C’est donc pour une fable sans fin, d’un boeuf roi qui veut boire l’étang et régner sur le monde, et qui prend en otage toute une forêt, que la police frappe à la porte avant l’aube…
Sedef Kabaş, tout comme Sezen Aksu, toutes deux dans leurs domaines, ne sont pourtant pas connues pour être des figures de proue de la contestation en Turquie.
La morale de cette histoire : Erdoğan et son régime n’ont plus rien à dire. Ils ne peuvent apporter aucune réponse aux questions concernant leurs pratiques, leurs politiques économiques, sociales, intérieure, extérieure, leur immersion jusqu’au cou dans la corruption, leur abandon de la jeunesse pourtant l’avenir du pays, leur seul moyen de défense est de faire en sorte que personne ne parle. Les censures, intimidations, menaces ne fonctionnent sans doute pas comme ils voudraient, car sont de plus en nombreux celles et ceux qui, avec la sensation que le pays a touché au fond, disent “foutu pour foutu au moins je m’exprime”. Il faut donc “arracher les langues”.
Ces deux personnalités ne seraient connues ni d’Eve ni d’Adam, cette campagne d’intimidation n’aurait pas cette portée symbolique. Voilà près d’une semaine qu’elle dure. Au Kedistan, nous n’avons pas pour habitude de nous précipiter sur ce genre de sujets “polémiques”, qui font de l’audience.
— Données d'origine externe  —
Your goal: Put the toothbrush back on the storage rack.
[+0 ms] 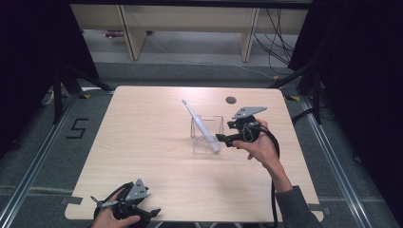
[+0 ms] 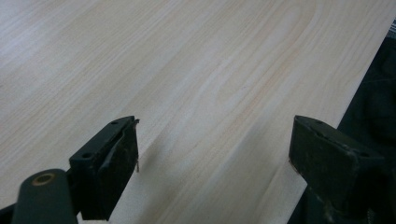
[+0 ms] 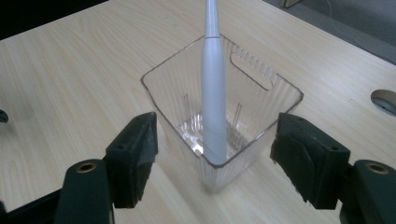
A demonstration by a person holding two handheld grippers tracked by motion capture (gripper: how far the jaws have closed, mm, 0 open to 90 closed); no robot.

Aussi avons nous attendu que l’absurdité de cette polémique se révèle dans toute sa splendeur pour ce qu’elle est : un simple fumet de fin de règne, dont aucune des issues n’est prévisible, pour le meilleur ou le pire, les alternatives réelles ayant subi le rouleau compresseur de la répression et la société civile occupée à la survie sociale.
Ajout du 22 janvier 2022
Sezen Aksu répond aux polémiques, à sa façon…
“J’ai écrit ces vers hier soir, le 21 janvier 2022”.
CHASSEUR
Tu ne peux me chagriner
J’ai déja de la peine
Partout où je regarde, souffrance
Partout où je regarde, souffrance
Je suis proie, tu es chasseur
Vas‑y tire alors…Tu ne peux me saisir
Tu ne peux opprimer ma langue
Partout où je regarde, souffrance
Partout où je regarde, souffrance
Qui est le passager, qui est l’aubergiste ?
Attends voir…Tu ne peux me tuer
Ma voix m’appartient, ma parole, mon instrument
Si je dis “moi”, je suis “tout le monde”.